• **Exercise directions**:
What is needed is the full listing written out exactly, minus the pictures.

• **Exercise data**:
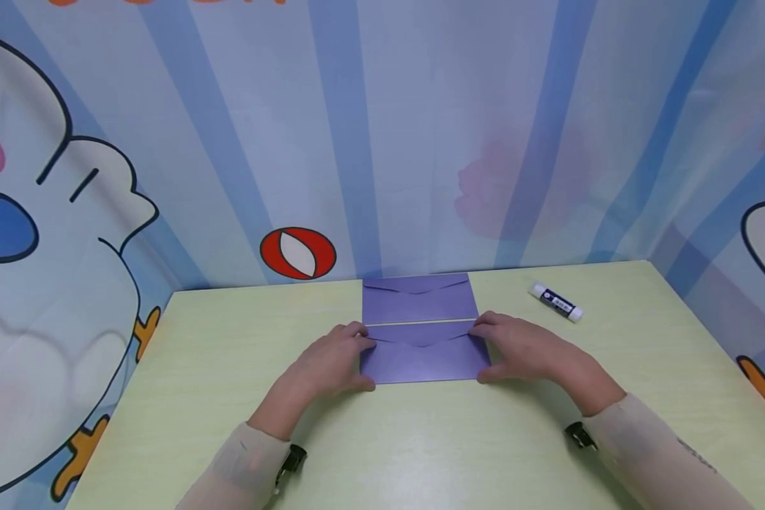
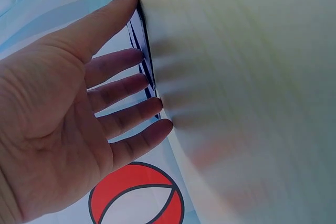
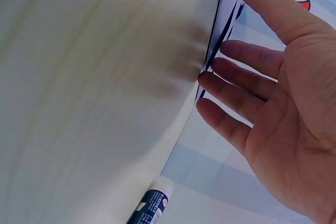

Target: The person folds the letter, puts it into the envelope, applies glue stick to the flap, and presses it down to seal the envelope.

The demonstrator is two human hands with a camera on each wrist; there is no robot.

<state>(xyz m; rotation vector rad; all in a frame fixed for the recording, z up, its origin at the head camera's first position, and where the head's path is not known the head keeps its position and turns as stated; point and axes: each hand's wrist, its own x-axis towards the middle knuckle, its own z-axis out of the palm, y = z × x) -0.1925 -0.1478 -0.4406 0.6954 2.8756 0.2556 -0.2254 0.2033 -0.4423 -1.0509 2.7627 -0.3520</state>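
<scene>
Two purple envelopes lie flat on the table, one behind the other with a thin gap between them. The near envelope (image 1: 423, 363) has its pointed flap towards the far side, as does the far envelope (image 1: 418, 304). At the near envelope's left edge my left hand (image 1: 336, 360) rests, fingers spread and nearly straight, thumb by the near corner. My right hand (image 1: 519, 347) touches the right edge in the same way. Both wrist views show the fingertips along the envelope edges, the left palm (image 2: 52, 103) and right palm (image 3: 299, 114) facing inward.
A white and dark blue glue stick (image 1: 556, 302) lies to the right of the far envelope, beyond my right hand. The pale wooden table (image 1: 229, 340) ends at a printed blue curtain (image 1: 414, 142) at the back and sides.
</scene>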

• **The answer**:
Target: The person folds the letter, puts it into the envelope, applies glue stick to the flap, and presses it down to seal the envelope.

The demonstrator is two human hands with a camera on each wrist; there is no robot.

<state>(xyz m; rotation vector rad; all in a frame fixed for the recording, z up, its origin at the head camera's first position, and where the head's path is not known the head keeps its position and turns as stated; point and axes: each hand's wrist, its own x-axis towards the middle knuckle, its own z-axis out of the palm, y = z × x) -0.1925 -0.1478 -0.4406 0.6954 2.8756 0.2556 -0.2254 0.2033 -0.4423 -1.0509 2.7627 -0.3520</state>
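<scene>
Two purple envelopes lie flat on the table, one behind the other with a thin gap between them. The near envelope (image 1: 423, 363) has its pointed flap towards the far side, as does the far envelope (image 1: 418, 304). At the near envelope's left edge my left hand (image 1: 336, 360) rests, fingers spread and nearly straight, thumb by the near corner. My right hand (image 1: 519, 347) touches the right edge in the same way. Both wrist views show the fingertips along the envelope edges, the left palm (image 2: 52, 103) and right palm (image 3: 299, 114) facing inward.
A white and dark blue glue stick (image 1: 556, 302) lies to the right of the far envelope, beyond my right hand. The pale wooden table (image 1: 229, 340) ends at a printed blue curtain (image 1: 414, 142) at the back and sides.
</scene>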

With the output given, the exercise is complete.